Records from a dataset

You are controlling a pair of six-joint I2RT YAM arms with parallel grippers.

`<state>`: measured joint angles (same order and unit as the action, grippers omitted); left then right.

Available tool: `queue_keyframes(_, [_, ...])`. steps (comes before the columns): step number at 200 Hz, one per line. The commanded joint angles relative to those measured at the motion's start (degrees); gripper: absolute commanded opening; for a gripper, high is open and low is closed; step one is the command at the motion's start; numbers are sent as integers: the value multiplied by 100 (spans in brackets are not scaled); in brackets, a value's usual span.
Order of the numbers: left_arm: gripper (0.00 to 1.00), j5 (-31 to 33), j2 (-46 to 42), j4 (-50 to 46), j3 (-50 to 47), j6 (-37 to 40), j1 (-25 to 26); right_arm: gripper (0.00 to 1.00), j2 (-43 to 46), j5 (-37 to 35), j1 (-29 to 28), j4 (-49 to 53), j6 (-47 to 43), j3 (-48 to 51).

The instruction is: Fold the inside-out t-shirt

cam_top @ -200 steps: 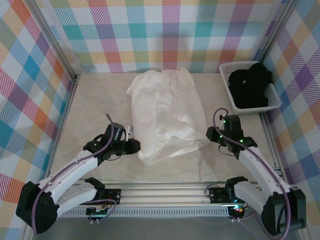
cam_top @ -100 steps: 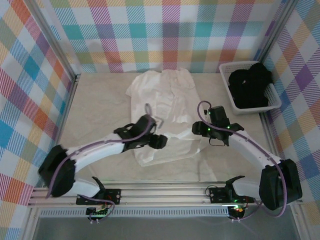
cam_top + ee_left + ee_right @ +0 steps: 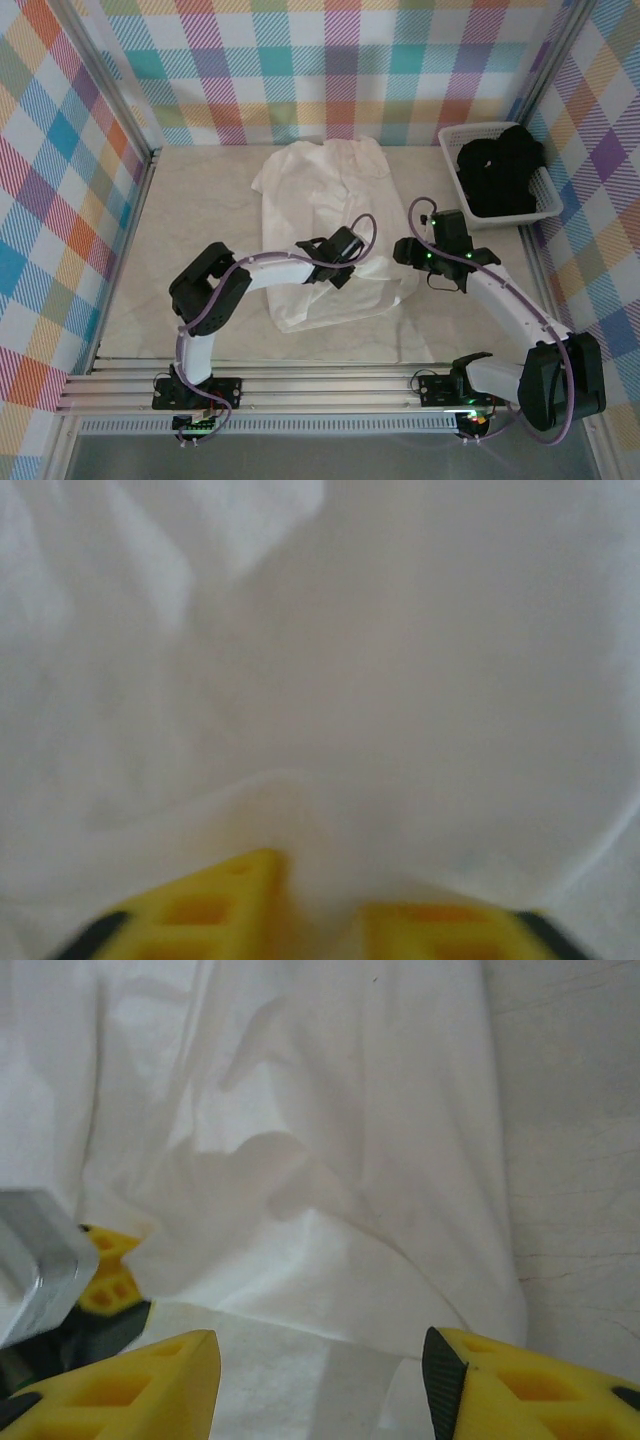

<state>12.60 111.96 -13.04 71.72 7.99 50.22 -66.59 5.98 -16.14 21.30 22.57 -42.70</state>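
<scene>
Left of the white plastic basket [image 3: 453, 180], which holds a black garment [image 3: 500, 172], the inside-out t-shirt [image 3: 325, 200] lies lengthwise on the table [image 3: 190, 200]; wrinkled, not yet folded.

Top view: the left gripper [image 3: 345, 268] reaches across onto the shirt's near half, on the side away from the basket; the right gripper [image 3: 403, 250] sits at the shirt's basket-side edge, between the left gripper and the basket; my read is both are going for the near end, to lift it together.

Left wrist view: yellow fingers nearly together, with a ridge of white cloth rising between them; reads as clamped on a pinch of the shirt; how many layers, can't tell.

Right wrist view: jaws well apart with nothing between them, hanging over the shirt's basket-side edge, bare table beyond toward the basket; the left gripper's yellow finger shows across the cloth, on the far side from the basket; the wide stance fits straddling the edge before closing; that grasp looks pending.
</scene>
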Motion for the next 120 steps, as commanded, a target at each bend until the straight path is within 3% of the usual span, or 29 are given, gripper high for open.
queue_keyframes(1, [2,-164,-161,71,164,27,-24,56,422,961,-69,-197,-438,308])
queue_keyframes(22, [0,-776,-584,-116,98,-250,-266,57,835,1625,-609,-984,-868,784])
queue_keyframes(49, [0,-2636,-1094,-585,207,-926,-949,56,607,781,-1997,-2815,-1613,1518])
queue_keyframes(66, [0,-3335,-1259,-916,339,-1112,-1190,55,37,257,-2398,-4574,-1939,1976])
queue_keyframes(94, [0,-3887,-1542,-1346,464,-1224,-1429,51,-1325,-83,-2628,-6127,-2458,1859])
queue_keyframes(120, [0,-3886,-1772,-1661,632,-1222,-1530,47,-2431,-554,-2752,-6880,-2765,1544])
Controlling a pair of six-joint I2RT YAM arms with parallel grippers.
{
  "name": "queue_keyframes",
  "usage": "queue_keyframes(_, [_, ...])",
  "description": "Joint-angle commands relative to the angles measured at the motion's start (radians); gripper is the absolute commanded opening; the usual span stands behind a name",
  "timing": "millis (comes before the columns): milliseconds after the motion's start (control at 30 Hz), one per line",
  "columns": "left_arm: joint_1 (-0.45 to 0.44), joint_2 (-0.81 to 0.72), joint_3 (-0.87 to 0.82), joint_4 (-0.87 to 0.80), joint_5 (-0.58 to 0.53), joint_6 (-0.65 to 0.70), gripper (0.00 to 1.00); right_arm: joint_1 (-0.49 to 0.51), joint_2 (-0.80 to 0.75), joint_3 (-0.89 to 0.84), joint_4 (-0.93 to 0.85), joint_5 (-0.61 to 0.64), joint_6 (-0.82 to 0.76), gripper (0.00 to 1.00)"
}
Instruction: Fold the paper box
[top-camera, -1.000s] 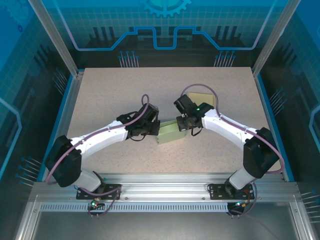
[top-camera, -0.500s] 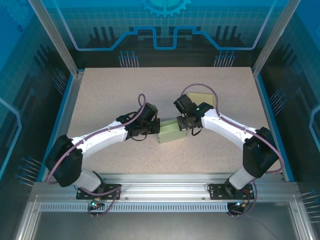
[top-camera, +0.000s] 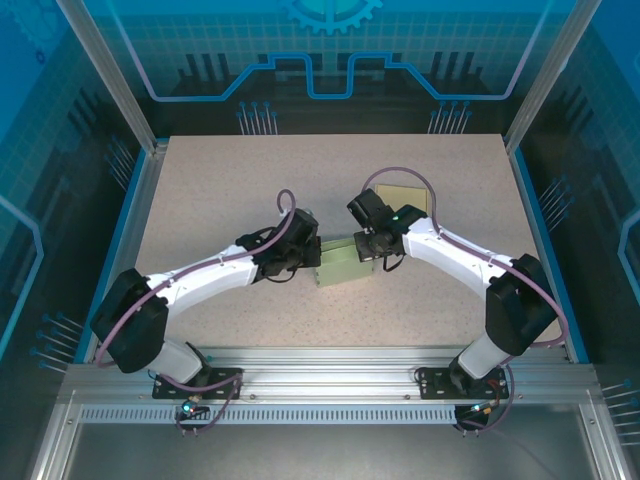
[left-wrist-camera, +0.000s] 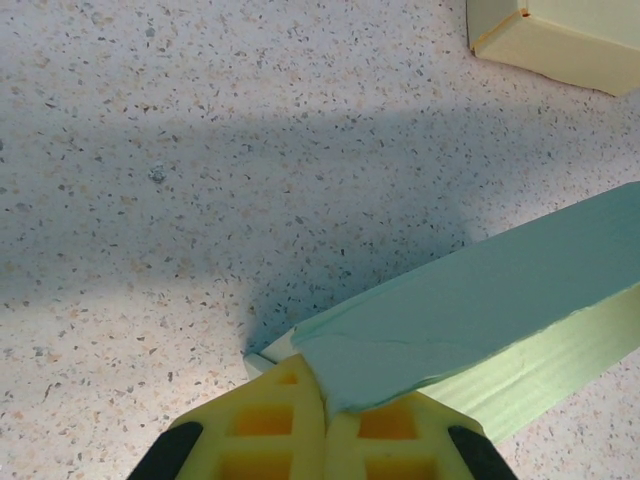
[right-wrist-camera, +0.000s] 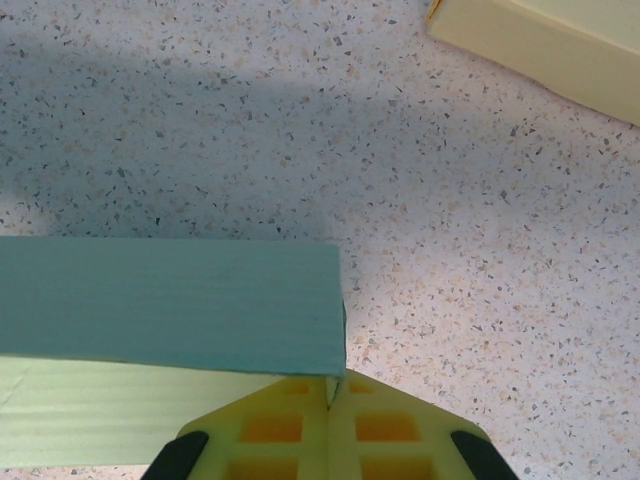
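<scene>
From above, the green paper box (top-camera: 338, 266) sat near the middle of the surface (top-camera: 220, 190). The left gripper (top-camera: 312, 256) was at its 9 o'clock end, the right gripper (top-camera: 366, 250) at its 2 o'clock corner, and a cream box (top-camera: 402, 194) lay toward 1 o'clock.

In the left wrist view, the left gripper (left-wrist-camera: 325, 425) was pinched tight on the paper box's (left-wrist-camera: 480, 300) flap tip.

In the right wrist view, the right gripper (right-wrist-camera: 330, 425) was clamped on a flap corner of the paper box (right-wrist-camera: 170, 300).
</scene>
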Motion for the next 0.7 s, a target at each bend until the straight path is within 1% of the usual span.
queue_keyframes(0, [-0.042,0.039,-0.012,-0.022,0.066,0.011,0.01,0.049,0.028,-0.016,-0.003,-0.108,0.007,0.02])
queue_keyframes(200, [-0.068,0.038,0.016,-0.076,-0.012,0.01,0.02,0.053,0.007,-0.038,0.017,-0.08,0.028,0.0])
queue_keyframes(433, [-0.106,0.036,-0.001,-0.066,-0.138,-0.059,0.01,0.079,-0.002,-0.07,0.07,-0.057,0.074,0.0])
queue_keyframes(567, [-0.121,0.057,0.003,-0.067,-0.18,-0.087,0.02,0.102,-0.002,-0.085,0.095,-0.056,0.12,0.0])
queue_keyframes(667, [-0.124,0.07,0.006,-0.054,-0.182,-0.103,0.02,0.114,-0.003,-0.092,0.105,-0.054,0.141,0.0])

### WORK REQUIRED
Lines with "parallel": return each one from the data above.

### RESPONSE AREA
You are controlling a pair of six-joint I2RT YAM arms with parallel grippers.
Controlling a pair of six-joint I2RT YAM arms with parallel grippers.

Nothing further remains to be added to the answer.